- [Task to complete]: Reproduce the listing below without any change.

Segment Start: Material provided

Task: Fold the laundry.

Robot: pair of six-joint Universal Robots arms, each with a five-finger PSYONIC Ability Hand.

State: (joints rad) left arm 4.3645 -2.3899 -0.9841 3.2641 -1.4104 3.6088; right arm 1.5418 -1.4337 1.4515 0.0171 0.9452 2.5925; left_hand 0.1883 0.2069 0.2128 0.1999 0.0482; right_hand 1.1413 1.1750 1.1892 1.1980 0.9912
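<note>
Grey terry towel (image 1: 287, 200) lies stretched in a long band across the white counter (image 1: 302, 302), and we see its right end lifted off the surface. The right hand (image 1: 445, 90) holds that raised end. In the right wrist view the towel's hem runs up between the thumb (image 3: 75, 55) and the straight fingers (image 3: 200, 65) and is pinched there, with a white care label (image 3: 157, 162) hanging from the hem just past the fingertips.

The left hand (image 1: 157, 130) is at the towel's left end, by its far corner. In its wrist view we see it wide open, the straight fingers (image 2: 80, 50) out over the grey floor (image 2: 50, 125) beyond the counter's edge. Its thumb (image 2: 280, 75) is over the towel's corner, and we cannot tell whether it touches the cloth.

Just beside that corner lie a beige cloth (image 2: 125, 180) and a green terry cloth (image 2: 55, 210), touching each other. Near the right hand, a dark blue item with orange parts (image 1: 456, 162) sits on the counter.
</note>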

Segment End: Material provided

- [Written response]:
Task: Fold the laundry.

Robot: pair of six-joint Universal Robots arms, each with a five-finger PSYONIC Ability Hand.

State: (joints rad) left arm 4.3645 -2.3899 -0.9841 3.2641 -1.4104 3.6088; right arm 1.5418 -1.4337 1.4515 0.0171 0.9452 2.5925; left_hand 0.1883 0.2069 0.2128 0.1999 0.0482; right_hand 1.1413 1.1750 1.1892 1.1980 0.9912
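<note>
Grey terry towel (image 1: 287, 200) lies stretched in a long band across the white counter (image 1: 302, 302), and we see its right end lifted off the surface. The right hand (image 1: 445, 90) holds that raised end. In the right wrist view the towel's hem runs up between the thumb (image 3: 75, 55) and the straight fingers (image 3: 200, 65) and is pinched there, with a white care label (image 3: 157, 162) hanging from the hem just past the fingertips.

The left hand (image 1: 157, 130) is at the towel's left end, by its far corner. In its wrist view we see it wide open, the straight fingers (image 2: 80, 50) out over the grey floor (image 2: 50, 125) beyond the counter's edge. Its thumb (image 2: 280, 75) is over the towel's corner, and we cannot tell whether it touches the cloth.

Just beside that corner lie a beige cloth (image 2: 125, 180) and a green terry cloth (image 2: 55, 210), touching each other. Near the right hand, a dark blue item with orange parts (image 1: 456, 162) sits on the counter.
</note>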

This output is complete, so the exercise is closed.